Given data:
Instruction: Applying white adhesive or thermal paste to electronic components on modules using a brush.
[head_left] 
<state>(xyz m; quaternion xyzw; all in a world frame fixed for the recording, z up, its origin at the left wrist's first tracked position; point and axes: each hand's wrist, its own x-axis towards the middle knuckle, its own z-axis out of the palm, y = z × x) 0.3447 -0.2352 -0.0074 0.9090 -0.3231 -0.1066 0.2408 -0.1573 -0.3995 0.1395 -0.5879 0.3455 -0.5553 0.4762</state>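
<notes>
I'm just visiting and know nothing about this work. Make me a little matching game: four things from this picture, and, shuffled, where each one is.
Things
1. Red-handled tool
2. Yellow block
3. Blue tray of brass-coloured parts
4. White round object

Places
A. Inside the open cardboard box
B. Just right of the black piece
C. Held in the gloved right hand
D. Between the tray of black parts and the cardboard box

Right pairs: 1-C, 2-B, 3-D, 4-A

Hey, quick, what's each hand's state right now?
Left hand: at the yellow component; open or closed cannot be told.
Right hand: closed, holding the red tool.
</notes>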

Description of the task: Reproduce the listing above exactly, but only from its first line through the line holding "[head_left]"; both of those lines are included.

Output below:
Instruction: Applying white adhesive or thermal paste to electronic components on modules using a brush.
[head_left] 

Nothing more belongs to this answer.